春の行楽期を迎え、多くの観光客がロープウェイを利用していることから、不測の事故に備えて、小樽市消防本部と中央バス観光開発株式会社の合同救助訓練が、4月11日(木)14:00から、天狗山山麓駅から約70m地点に停止したロープウェイで行われた。
消防と中央バスの連携体制の強化と救助技術の向上を目的として、同社職員9名と同消防署の指揮隊3名・救助隊6名・機動消火隊4名が参加し、車両3台が出動して実施。消防本部新体制の初訓練となった。
訓練は、乗客2名を乗せたロープウェイが、電気系統の故障により山麓駅から約70m地点(地上高約15m)で突然停止し、運行再開の見通しが立たず、乗客がゴンドラ内に取り残されたという想定で行われた。
同社から、ロープウェイが停止して乗客が取り残されたとの通報を受け、現場にかけつけた消防署員は、関係者から情報収集したのち、全体を統括する指揮隊、実行部隊となる救助隊6名と機動消火隊4名が、ロープウェイの側に向かい、残雪のゲレンデを上り二手に分かれ、残された2名の乗客の救出活動を開始した。
救出ロープを設定するために、救命索発射銃を使ってロープを渡し、ゴンドラ側に寄せた。隊員1名が進入の準備をしてロープをよじ登り、ロープウェイの天井に上りルーフハッチからゴンドラ内へ進入。
乗客1名を備え付けの緩降機によりフロアハッチから地上に降ろし無事救出。

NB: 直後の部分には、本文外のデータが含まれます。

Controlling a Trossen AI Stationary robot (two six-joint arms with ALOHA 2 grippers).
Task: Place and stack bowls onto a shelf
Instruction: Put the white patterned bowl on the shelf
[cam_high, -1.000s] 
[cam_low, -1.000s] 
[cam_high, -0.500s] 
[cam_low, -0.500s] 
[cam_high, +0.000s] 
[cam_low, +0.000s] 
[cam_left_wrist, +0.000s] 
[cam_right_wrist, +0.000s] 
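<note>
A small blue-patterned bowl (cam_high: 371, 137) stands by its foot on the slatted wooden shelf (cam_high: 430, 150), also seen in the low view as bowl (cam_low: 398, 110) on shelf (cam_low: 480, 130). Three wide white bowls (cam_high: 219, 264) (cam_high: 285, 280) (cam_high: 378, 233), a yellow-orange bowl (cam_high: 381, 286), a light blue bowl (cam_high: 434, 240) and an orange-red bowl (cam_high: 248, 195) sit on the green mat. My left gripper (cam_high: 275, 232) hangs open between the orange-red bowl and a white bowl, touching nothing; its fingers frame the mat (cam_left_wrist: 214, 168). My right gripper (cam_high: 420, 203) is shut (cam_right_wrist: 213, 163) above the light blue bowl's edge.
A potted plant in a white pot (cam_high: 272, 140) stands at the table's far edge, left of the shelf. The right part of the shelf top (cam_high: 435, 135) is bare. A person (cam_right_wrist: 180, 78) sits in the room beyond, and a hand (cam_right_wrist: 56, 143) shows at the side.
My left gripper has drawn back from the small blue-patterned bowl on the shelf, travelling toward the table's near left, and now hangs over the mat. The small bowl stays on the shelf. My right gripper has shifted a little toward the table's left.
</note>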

残りの乗客も同じように救出し、最後に救助隊員もロープを使って脱出した。
山麓駅前に参加者全員が整列し、宮越繁喜消防署長は、「中央バス観光からは、迅速に消防機関に通報し、事故原因を究明し2次災害の防止を図る。消防機関は、情報に基づき救出方法を選択するため、改めてやらなけらばならないこと・優先順位を確認した。ゴンドラが停止するワイヤーや滑車の損傷など原因は様々で、消防機関もひとつの救出方法だけではなく、色々な救出方法を考えていかなけらばならない。良い環境の中での訓練となったが、どんな気象状況で要請が掛かるか分からない。研究しながら対応していかなければならない。安全に努めてもらいたい」と講評を述べた。

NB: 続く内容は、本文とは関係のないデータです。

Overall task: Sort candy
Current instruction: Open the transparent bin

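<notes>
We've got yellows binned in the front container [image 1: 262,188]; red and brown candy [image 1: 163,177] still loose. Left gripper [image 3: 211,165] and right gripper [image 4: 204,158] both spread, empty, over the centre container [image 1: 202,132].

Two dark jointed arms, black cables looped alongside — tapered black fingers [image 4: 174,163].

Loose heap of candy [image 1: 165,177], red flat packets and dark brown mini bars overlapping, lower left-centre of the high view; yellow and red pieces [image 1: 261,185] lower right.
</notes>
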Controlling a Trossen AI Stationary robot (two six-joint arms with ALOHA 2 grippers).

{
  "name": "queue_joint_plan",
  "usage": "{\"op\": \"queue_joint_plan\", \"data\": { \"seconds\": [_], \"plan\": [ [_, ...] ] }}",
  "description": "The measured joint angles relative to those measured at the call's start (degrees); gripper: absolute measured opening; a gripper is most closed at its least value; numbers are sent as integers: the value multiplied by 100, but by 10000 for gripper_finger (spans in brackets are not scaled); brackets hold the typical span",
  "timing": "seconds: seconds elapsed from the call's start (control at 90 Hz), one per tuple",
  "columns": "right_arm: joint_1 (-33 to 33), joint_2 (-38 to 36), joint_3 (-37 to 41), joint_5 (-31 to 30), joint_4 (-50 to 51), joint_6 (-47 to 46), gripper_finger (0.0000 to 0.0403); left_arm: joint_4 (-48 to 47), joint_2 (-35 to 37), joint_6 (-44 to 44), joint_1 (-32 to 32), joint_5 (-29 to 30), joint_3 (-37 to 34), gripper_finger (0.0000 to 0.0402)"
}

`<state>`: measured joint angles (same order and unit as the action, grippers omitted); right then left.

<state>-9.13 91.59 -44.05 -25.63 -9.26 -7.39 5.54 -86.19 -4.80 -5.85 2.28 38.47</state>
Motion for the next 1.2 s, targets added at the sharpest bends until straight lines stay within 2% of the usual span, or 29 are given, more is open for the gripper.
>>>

同社・佐藤智和さんは、「毎年実施している大事な訓練で、実際には起こってほしくないが、昨年の地震では停電もあり、停電の場合は、予備原動機でロープウェイを動かすことができるが、それができない場合は今回の救助が必要となる」と話した。
小樽天狗山ロープウェイは、4月13日(土)から11月4日(月)まで夏期営業を開始する。